Let's solve each problem step by step to find the
Least Common Multiple (LCM) of the given pairs of numbers.
---
🔹 What is LCM?
The
LCM of two numbers is the smallest number that is a multiple of both numbers.

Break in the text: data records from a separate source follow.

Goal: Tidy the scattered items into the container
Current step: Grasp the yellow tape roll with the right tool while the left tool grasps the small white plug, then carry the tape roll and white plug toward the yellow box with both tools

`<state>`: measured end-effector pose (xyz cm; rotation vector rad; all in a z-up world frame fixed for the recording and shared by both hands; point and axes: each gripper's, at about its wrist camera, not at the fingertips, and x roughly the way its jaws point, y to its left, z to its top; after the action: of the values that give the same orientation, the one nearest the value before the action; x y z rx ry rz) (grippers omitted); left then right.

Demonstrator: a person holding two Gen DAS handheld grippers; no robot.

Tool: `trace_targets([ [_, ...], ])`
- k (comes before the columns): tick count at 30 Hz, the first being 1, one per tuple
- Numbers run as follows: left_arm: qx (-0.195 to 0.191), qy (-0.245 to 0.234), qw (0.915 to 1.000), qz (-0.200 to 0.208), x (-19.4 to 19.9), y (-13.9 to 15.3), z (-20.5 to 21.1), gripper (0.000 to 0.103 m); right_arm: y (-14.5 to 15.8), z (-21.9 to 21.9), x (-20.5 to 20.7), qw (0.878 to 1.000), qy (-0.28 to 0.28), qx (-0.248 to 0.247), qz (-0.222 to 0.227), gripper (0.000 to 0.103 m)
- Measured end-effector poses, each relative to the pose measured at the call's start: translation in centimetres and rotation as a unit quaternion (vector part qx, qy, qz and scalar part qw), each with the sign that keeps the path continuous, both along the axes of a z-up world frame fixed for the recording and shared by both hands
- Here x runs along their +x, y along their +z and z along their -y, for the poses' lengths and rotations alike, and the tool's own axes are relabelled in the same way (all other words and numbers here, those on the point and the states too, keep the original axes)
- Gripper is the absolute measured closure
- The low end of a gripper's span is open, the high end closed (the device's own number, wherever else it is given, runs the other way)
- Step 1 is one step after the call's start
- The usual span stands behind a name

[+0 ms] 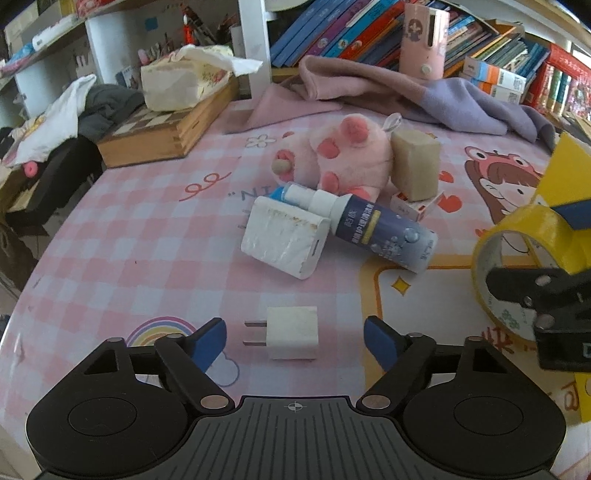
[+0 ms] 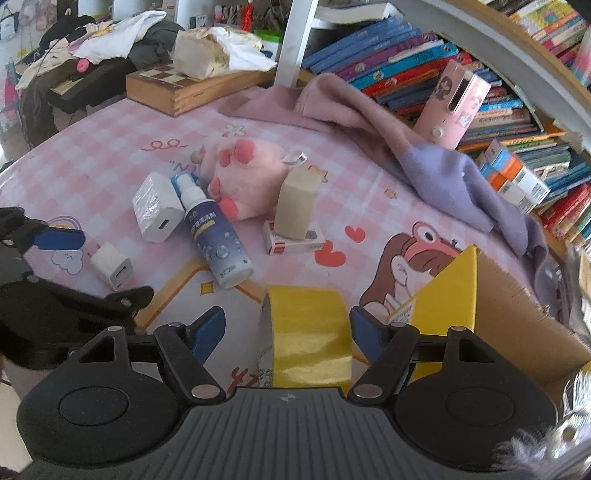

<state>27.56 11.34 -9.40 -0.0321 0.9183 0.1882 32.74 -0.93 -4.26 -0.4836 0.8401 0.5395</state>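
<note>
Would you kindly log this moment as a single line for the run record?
left tongs: open around small charger | right tongs: open around yellow tape roll | box: beside tape

Left wrist view: low and close over the surface (image 1: 110,258), facing along its fingers (image 1: 210,339) toward the bookshelf (image 1: 351,33), with the small charger (image 1: 293,332) nearest. Right wrist view: set further right, facing the same clutter obliquely, with the tape roll (image 2: 306,332) close between its fingers (image 2: 208,332). Both views share the bottle (image 1: 384,232) (image 2: 218,247), the plush (image 1: 340,155) (image 2: 247,173) and the box (image 1: 569,173) (image 2: 454,291).
</note>
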Motion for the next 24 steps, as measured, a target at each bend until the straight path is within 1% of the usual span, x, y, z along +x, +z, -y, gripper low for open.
trace_targets([
  [1,-0.001,0.002,1.0,-0.003,0.1,-0.1,-0.1,0.022,0.0,0.0,0.1,1.0,0.0,0.001,-0.005,0.032],
  [3,-0.004,0.006,0.9999,-0.008,0.3,-0.3,-0.3,0.028,-0.1,0.1,0.2,1.0,-0.002,0.002,-0.012,0.034],
  [5,-0.011,0.01,0.9999,-0.008,0.2,-0.4,-0.5,0.031,0.0,0.2,0.4,1.0,-0.005,0.005,-0.015,0.037],
  [7,-0.019,0.012,0.9997,-0.005,0.1,-0.4,-0.7,0.035,0.0,0.3,0.5,1.0,-0.009,0.007,-0.014,0.043],
  [9,-0.019,0.009,0.9998,-0.001,0.1,-0.3,-0.6,0.047,0.1,0.4,0.6,1.0,-0.011,0.008,-0.012,0.047],
  [10,-0.018,0.008,0.9998,0.001,0.1,-0.3,-0.6,0.051,0.1,0.4,0.6,1.0,-0.012,0.008,-0.011,0.049],
  [11,-0.018,0.007,0.9998,0.003,0.1,-0.2,-0.6,0.059,0.2,0.5,0.5,1.0,-0.013,0.009,-0.009,0.051],
  [12,-0.017,0.007,0.9998,0.004,0.0,-0.2,-0.6,0.062,0.3,0.5,0.5,1.0,-0.013,0.009,-0.007,0.056],
  [13,-0.02,0.006,0.9998,0.004,0.0,-0.2,-0.6,0.062,0.4,0.6,0.5,1.0,-0.015,0.011,-0.004,0.062],
  [14,-0.022,0.007,0.9997,0.004,-0.1,-0.1,-0.7,0.062,0.5,0.6,0.5,1.0,-0.016,0.014,-0.003,0.063],
  [16,-0.026,0.006,0.9996,0.008,-0.3,0.1,-0.8,0.062,0.6,0.9,0.8,0.999,-0.016,0.027,-0.016,0.064],
  [19,-0.022,0.001,0.9996,0.018,-0.7,0.7,-0.6,0.062,0.8,1.1,0.7,0.999,-0.021,0.038,-0.022,0.064],
  [24,-0.019,-0.002,0.9994,0.029,-1.3,1.6,-0.6,0.062,1.3,1.1,0.1,0.998,-0.019,0.05,-0.018,0.064],
])
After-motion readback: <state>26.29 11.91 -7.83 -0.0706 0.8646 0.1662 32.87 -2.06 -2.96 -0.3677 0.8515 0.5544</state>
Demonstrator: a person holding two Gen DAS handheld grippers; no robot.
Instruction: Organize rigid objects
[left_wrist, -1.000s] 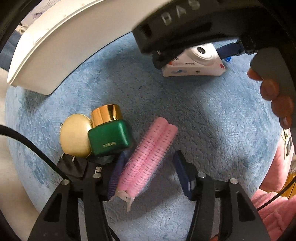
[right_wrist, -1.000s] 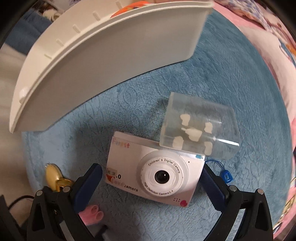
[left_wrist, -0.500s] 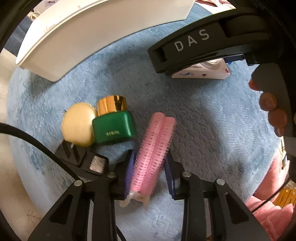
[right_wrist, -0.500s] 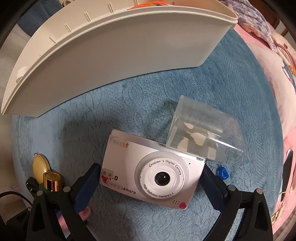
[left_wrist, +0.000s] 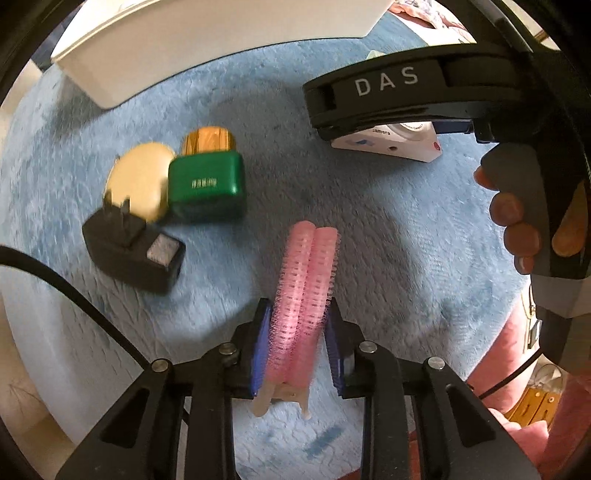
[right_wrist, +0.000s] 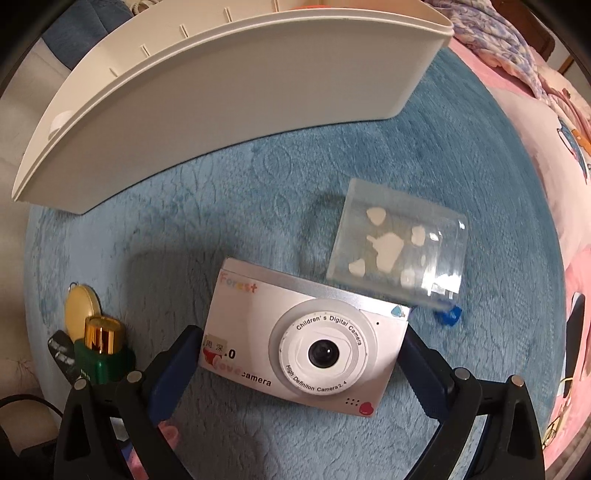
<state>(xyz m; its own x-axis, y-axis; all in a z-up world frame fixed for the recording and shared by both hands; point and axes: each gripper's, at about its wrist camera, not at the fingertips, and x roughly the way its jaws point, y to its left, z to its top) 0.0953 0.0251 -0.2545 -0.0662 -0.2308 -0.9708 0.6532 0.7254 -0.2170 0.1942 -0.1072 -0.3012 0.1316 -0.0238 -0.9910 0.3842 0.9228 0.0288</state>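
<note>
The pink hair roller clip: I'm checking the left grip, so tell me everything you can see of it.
The pink hair roller clip is two bristly pink rollers side by side, joined at a pale plastic clip end nearest the lens. It looks like fuzzy mesh over plastic. It lies lengthwise along the left gripper, whose blue pads press on both its sides. Its far end points over the blue rug; whether that end rests on the rug cannot be told.

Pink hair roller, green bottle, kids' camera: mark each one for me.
pink hair roller (left_wrist: 304, 295), left wrist view, on its bristled body just ahead of the blue pads
green bottle (left_wrist: 206, 182), left wrist view, on its green front face
kids' camera (right_wrist: 255, 325), right wrist view, on its white front left of the lens
</note>
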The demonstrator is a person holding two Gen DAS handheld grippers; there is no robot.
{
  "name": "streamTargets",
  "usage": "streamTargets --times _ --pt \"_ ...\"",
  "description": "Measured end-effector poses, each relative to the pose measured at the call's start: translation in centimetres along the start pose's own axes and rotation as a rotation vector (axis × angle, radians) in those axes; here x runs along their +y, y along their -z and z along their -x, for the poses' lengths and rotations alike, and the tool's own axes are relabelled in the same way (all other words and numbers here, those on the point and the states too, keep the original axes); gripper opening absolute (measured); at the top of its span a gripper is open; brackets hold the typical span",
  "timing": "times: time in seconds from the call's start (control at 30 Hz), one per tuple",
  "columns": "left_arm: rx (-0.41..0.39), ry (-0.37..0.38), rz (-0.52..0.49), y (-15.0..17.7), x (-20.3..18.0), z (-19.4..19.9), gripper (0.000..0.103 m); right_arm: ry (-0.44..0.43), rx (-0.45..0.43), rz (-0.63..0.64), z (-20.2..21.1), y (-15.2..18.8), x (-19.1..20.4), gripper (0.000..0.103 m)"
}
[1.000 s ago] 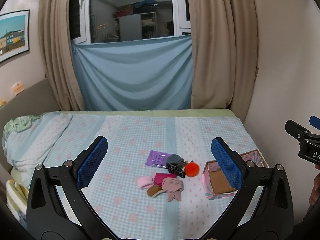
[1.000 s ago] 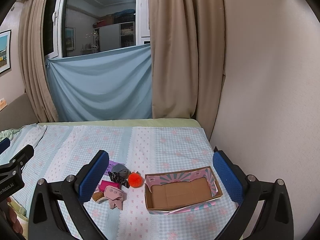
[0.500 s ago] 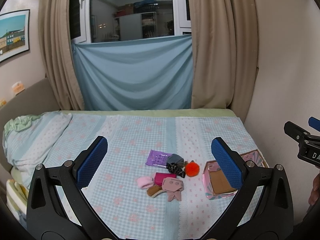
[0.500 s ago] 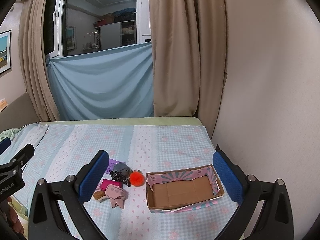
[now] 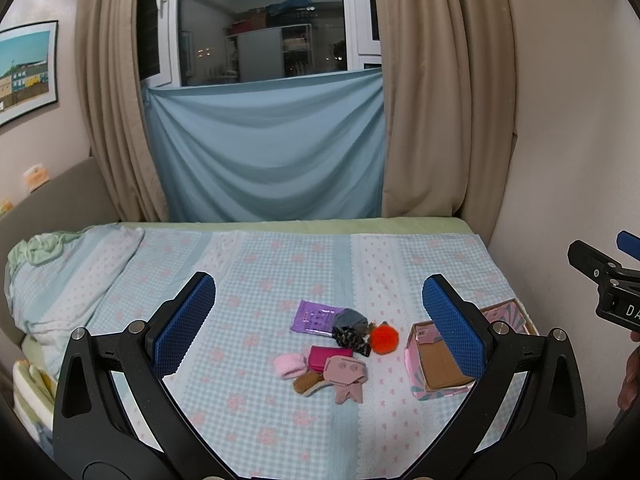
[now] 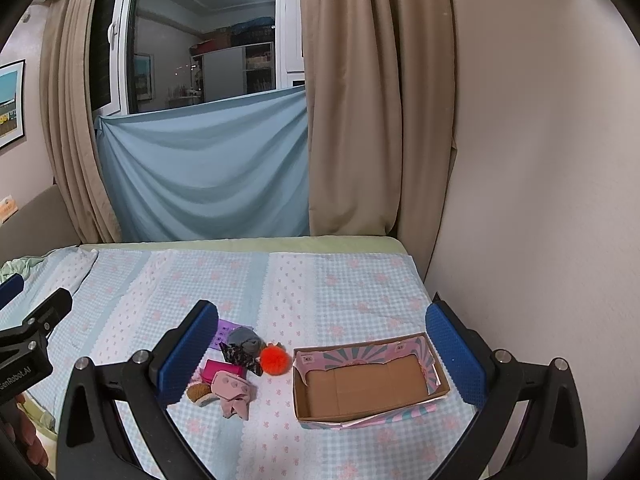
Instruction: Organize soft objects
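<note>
We see the bed w/ a pale blue checked cover, pink flower print. On it, right side near the wall, sits an open cardboard box, pink/teal pattern outside, plain brown inside, nothing in it. Just left of the box lies a tight cluster of soft bits: a purple flat pouch at the back, a grey bundle touching it, a dusty-pink cloth piece in front, a magenta piece, a pale pink roll, a dark patterned scrunchie, a brown fuzzy bit, and an orange pom-pom closest to the box, not touching it. Left tool & right tool both hang above the bed, jaws spread wide, gripping nothing.
</note>
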State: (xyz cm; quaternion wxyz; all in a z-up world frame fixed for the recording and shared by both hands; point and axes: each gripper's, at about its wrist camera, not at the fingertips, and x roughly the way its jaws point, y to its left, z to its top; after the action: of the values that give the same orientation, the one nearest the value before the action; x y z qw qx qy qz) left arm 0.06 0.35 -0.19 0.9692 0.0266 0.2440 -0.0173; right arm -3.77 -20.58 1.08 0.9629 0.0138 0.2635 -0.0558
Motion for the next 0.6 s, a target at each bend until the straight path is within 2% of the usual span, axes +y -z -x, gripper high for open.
streamTargets --times 0.6 --pt "-0.003 -0.001 0.003 -0.36 0.14 -0.02 0.103 -0.006 -0.001 -0.004 -0.28 0.00 -0.20 0.103"
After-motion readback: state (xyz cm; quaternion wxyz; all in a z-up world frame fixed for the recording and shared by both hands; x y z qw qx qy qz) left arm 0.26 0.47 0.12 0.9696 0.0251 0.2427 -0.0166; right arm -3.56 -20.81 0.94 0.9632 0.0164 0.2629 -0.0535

We can find the LCM using:
-
Listing multiples, or
-
Prime factorization
We'll use
prime factorization for efficiency.
---
✔ a) 4 and 24
- Prime factors of 4: $ 2^2 $
- Prime factors of 24: $ 2^3 \times 3 $
- Take the highest powers: $ 2^3 \times 3 = 8 \times 3 = 24 $
✔ LCM = 24
---
✔ b) 20 and 40
- 20 = $ 2^2 \times 5 $
- 40 = $ 2^3 \times 5 $
- Highest powers: $ 2^3 \times 5 = 8 \times 5 = 40 $
✔ LCM = 40
---
✔ c) 5 and 15
- 5 = $ 5 $
- 15 = $ 3 \times 5 $
- Highest powers: $ 3 \times 5 = 15 $
✔ LCM = 15
---
✔ d) 2 and 12
- 2 = $ 2 $
- 12 = $ 2^2 \times 3 $
- Highest powers: $ 2^2 \times 3 = 4 \times 3 = 12 $
✔ LCM = 12
---
✔ e) 4 and 14
- 4 = $ 2^2 $
- 14 = $ 2 \times 7 $
- Highest powers: $ 2^2 \times 7 = 4 \times 7 = 28 $
✔ LCM = 28
---
✔ f) 3 and 8
- 3 = $ 3 $
- 8 = $ 2^3 $
- No common factors → multiply: $ 3 \times 8 = 24 $
✔ LCM = 24
---
✔ g) 4 and 18
- 4 = $ 2^2 $
- 18 = $ 2 \times 3^2 $
- Highest powers: $ 2^2 \times 3^2 = 4 \times 9 = 36 $
✔ LCM = 36
---
✔ h) 6 and 8
- 6 = $ 2 \times 3 $
- 8 = $ 2^3 $
- Highest powers: $ 2^3 \times 3 = 8 \times 3 = 24 $
✔ LCM = 24
---
✔ i) 3 and 16
- 3 = $ 3 $
- 16 = $ 2^4 $
- No common factors → $ 3 \times 16 = 48 $
✔ LCM = 48
---
✔ j) 5 and 24
- 5 = $ 5 $
- 24 = $ 2^3 \times 3 $
- No common factors → $ 5 \times 24 = 120 $
✔ LCM = 120
---
📝 Final Answers:
a) 4 and 24 =
24
b) 20 and 40 =
40
c) 5 and 15 =
15
d) 2 and 12 =
12
e) 4 and 14 =
28
f) 3 and 8 =
24
g) 4 and 18 =
36
h) 6 and 8 =
24
i) 3 and 16 =
48
j) 5 and 24 =
120
---
Let me know if you'd like this explained in another way (like listing multiples)!
Parent Tip: Review the logic above to help your child master the concept of lcm worksheets.